§ **AIM OF THE TASK**
In the records below, reproduce exactly the lines from the one containing "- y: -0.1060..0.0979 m" through the one containing "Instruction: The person", both included, and omit the pictures.

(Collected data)
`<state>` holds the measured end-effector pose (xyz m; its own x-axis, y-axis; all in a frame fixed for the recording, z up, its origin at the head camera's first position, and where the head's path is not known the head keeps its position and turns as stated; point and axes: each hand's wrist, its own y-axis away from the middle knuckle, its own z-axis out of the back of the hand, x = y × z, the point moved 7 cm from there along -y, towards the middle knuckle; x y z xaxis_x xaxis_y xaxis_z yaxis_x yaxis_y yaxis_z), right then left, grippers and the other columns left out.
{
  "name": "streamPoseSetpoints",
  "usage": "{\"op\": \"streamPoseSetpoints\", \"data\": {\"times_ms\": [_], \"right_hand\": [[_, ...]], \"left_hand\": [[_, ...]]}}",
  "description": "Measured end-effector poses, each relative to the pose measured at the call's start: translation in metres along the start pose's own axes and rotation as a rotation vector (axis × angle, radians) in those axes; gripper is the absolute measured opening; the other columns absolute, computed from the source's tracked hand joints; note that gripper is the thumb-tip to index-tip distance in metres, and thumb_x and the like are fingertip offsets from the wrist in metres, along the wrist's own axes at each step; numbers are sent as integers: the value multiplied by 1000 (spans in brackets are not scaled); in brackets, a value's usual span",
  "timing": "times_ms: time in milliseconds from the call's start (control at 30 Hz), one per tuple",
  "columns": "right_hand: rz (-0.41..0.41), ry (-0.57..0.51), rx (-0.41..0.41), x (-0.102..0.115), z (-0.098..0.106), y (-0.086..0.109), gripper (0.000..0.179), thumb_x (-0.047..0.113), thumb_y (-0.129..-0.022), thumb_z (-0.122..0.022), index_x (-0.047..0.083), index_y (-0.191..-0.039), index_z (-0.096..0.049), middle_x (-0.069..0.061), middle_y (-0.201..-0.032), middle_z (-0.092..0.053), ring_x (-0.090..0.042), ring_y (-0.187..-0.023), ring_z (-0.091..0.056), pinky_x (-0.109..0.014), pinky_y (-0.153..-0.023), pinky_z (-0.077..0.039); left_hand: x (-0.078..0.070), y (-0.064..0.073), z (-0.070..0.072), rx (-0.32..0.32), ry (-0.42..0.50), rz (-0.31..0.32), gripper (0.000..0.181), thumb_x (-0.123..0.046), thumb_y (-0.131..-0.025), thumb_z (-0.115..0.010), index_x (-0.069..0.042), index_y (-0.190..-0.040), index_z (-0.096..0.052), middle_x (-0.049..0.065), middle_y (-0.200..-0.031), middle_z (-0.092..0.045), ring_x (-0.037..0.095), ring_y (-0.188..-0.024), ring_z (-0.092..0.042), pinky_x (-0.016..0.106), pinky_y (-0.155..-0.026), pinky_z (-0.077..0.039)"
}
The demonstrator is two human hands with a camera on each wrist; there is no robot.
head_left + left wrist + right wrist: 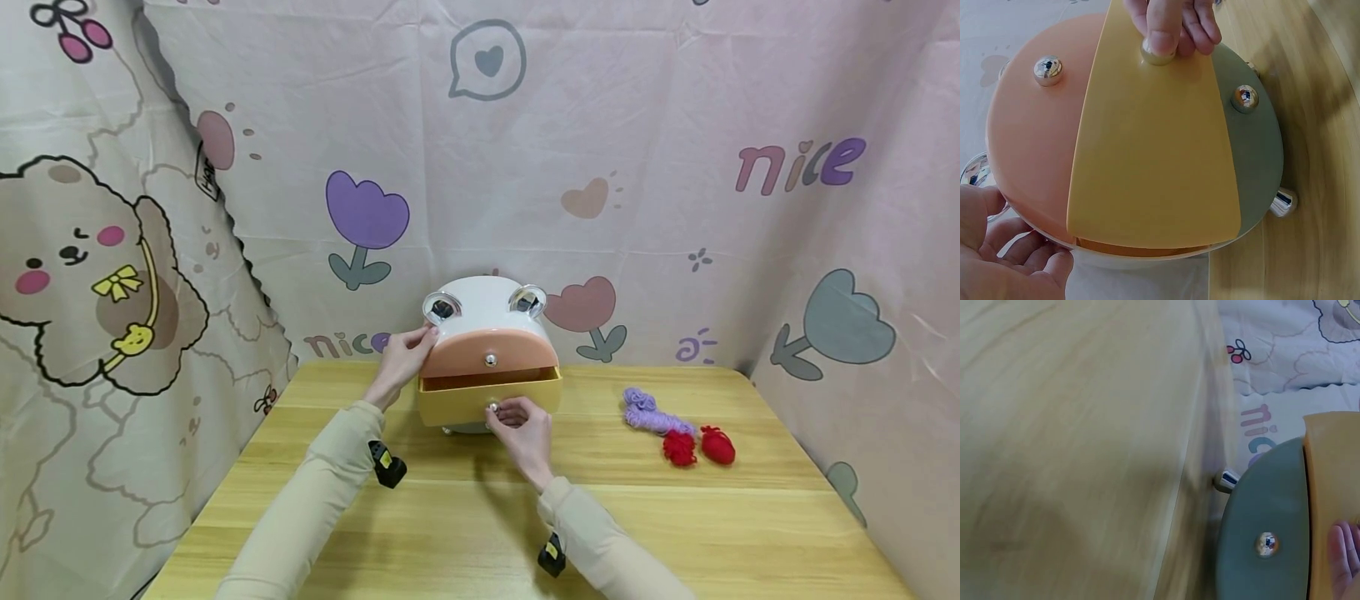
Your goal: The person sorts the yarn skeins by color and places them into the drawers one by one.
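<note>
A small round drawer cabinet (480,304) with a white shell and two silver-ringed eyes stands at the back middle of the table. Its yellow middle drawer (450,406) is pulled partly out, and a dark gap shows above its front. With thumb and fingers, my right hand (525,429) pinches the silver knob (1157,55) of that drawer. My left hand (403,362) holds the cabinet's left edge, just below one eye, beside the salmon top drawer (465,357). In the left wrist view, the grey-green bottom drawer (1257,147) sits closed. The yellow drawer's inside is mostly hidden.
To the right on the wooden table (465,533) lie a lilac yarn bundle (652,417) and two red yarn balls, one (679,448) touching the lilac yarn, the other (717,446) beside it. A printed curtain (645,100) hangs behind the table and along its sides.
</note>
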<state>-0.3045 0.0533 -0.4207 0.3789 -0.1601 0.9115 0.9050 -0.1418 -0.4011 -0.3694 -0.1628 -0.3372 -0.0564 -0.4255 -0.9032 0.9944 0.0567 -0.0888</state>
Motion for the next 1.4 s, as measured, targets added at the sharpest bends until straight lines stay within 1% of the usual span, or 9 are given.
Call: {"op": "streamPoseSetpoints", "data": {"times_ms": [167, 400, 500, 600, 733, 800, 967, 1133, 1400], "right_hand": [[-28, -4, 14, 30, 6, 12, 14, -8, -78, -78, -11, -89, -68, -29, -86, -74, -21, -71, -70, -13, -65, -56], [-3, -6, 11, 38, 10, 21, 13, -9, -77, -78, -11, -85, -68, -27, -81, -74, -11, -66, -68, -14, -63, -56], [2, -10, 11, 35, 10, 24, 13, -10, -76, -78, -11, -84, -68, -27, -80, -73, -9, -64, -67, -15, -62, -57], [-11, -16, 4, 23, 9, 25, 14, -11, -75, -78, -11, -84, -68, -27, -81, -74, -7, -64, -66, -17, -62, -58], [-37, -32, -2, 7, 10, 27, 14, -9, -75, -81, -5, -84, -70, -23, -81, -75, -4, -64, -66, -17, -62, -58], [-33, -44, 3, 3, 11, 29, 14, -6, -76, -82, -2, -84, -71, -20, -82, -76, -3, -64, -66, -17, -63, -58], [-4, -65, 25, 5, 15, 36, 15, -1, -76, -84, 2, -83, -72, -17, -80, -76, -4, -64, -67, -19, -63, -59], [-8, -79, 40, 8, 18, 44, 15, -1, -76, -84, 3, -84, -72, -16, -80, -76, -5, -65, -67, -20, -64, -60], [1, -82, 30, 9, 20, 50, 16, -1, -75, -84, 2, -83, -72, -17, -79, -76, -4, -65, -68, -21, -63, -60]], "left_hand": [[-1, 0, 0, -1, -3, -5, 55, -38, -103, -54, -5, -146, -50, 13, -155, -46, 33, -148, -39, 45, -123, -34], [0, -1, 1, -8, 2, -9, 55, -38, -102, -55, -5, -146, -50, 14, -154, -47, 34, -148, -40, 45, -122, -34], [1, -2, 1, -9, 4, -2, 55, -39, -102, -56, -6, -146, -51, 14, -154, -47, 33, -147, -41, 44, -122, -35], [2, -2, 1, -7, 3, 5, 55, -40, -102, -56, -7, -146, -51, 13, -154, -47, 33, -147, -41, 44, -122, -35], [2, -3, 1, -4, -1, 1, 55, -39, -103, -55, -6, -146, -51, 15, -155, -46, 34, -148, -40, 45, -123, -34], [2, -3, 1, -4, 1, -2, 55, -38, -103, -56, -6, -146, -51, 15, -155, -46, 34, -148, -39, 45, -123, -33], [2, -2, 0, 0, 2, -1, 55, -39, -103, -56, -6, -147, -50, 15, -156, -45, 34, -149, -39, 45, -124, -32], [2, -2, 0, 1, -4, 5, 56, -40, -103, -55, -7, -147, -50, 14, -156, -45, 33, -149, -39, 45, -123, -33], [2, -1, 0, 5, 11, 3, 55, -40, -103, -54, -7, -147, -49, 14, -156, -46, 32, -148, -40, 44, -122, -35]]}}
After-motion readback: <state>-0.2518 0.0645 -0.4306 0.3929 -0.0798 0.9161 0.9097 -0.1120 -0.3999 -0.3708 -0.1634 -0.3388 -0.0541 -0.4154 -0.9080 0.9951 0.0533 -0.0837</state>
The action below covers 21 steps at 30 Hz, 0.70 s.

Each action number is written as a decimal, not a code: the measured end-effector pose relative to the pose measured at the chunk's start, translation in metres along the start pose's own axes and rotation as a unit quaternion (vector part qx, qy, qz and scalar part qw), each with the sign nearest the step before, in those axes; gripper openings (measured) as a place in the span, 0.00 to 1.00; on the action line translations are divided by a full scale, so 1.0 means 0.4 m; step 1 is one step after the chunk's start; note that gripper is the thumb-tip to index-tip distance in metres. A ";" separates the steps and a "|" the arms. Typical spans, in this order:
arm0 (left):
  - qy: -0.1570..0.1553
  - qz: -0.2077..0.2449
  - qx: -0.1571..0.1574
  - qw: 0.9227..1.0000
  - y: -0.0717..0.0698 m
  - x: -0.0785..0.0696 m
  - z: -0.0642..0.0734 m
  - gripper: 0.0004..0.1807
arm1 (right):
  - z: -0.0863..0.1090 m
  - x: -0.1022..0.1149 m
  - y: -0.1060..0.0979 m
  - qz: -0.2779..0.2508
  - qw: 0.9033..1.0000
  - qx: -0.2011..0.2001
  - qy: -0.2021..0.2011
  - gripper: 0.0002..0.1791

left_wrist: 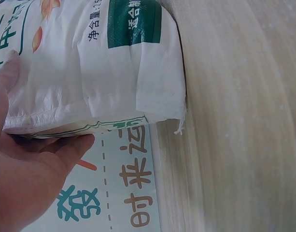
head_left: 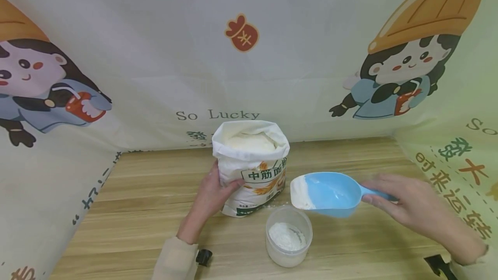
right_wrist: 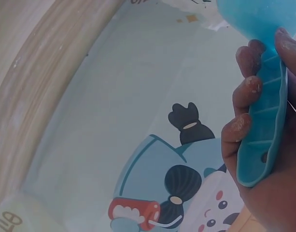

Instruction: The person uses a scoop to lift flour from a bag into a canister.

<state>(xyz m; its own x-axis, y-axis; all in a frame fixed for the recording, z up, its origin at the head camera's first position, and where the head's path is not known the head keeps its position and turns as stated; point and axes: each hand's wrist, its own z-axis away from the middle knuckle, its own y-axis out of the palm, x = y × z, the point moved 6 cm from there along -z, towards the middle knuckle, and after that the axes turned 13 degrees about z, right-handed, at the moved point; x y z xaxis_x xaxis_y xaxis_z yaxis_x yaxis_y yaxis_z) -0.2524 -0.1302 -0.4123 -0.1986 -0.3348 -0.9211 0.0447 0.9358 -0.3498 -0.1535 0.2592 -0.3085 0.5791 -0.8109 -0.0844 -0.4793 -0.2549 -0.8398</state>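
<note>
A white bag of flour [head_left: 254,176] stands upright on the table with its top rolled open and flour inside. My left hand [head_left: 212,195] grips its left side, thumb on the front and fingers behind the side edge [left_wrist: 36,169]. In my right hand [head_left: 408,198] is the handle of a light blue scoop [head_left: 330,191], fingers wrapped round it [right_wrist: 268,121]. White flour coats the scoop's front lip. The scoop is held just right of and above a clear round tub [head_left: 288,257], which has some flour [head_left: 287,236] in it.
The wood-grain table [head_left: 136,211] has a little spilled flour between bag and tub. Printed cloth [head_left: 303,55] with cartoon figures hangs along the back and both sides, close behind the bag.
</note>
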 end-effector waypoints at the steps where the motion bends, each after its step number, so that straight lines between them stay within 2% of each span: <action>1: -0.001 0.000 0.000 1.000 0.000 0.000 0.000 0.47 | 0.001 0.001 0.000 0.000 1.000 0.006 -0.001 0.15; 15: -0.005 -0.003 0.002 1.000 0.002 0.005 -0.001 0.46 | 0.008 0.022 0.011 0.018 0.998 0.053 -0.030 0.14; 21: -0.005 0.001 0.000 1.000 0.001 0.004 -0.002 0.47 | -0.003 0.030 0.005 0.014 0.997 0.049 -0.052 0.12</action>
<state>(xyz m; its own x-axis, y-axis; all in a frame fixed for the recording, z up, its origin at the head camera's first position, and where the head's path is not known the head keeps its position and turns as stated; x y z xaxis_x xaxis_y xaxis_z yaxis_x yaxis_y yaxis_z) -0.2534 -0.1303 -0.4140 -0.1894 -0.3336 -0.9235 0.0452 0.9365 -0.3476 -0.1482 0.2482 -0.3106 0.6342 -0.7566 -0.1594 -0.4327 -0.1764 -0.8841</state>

§ **RESPONSE AREA**
  - y: -0.1060..0.0979 m
  - qz: -0.2779..0.2508
  - qw: 0.9033..1.0000
  - qx: -0.2011..0.2001
  - qy: -0.2021..0.2011
  - gripper: 0.0002..0.1791

left_wrist: 
head_left: 
right_wrist: 

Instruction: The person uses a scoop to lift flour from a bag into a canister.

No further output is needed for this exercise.